▶ [Description of the task]: Print the data that follows again, keeping every line exact.

▶ [Data block]:
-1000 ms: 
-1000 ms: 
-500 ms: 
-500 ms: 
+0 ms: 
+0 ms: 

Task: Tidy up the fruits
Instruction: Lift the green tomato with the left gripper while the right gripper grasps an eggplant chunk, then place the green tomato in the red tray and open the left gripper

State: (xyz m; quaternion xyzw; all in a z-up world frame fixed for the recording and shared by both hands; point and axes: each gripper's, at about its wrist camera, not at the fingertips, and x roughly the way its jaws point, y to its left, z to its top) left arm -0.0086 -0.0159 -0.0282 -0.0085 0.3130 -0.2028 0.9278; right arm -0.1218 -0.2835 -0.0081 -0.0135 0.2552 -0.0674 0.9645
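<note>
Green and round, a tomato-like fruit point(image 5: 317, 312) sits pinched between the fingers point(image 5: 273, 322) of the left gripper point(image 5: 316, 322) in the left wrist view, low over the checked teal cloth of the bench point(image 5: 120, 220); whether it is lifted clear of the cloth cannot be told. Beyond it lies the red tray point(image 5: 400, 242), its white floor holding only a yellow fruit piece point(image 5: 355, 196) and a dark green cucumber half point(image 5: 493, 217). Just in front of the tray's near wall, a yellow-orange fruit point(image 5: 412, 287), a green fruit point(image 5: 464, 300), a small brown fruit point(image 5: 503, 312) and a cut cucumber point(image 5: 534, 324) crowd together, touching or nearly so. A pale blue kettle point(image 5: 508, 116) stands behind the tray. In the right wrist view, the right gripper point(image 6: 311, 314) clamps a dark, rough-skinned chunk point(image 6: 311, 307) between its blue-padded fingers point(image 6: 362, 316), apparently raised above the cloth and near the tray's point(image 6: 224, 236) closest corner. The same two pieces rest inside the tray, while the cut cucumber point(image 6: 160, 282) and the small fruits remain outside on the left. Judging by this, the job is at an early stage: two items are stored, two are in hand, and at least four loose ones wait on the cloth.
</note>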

▶ [Response]:
-1000 ms: 
-1000 ms: 
-500 ms: 
-500 ms: 
+0 ms: 
+0 ms: 

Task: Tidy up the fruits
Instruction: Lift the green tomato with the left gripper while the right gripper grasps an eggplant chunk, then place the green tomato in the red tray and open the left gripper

State: (xyz m; quaternion xyzw; all in a z-up world frame fixed for the recording and shared by both hands; point and axes: each gripper's, at about its wrist camera, not at the fingertips, and x roughly the way its jaws point, y to its left, z to its top) left arm -0.0086 -0.0159 -0.0282 -0.0085 0.3130 -0.2028 0.9278; right arm -0.1218 -0.2835 -0.0081 -0.0135 0.2552 -0.0674 0.9645
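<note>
Green and round, a tomato-like fruit point(image 5: 317, 312) sits pinched between the fingers point(image 5: 273, 322) of the left gripper point(image 5: 316, 322) in the left wrist view, low over the checked teal cloth of the bench point(image 5: 120, 220); whether it is lifted clear of the cloth cannot be told. Beyond it lies the red tray point(image 5: 400, 242), its white floor holding only a yellow fruit piece point(image 5: 355, 196) and a dark green cucumber half point(image 5: 493, 217). Just in front of the tray's near wall, a yellow-orange fruit point(image 5: 412, 287), a green fruit point(image 5: 464, 300), a small brown fruit point(image 5: 503, 312) and a cut cucumber point(image 5: 534, 324) crowd together, touching or nearly so. A pale blue kettle point(image 5: 508, 116) stands behind the tray. In the right wrist view, the right gripper point(image 6: 311, 314) clamps a dark, rough-skinned chunk point(image 6: 311, 307) between its blue-padded fingers point(image 6: 362, 316), apparently raised above the cloth and near the tray's point(image 6: 224, 236) closest corner. The same two pieces rest inside the tray, while the cut cucumber point(image 6: 160, 282) and the small fruits remain outside on the left. Judging by this, the job is at an early stage: two items are stored, two are in hand, and at least four loose ones wait on the cloth.
</note>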

With the output given, the exercise is complete.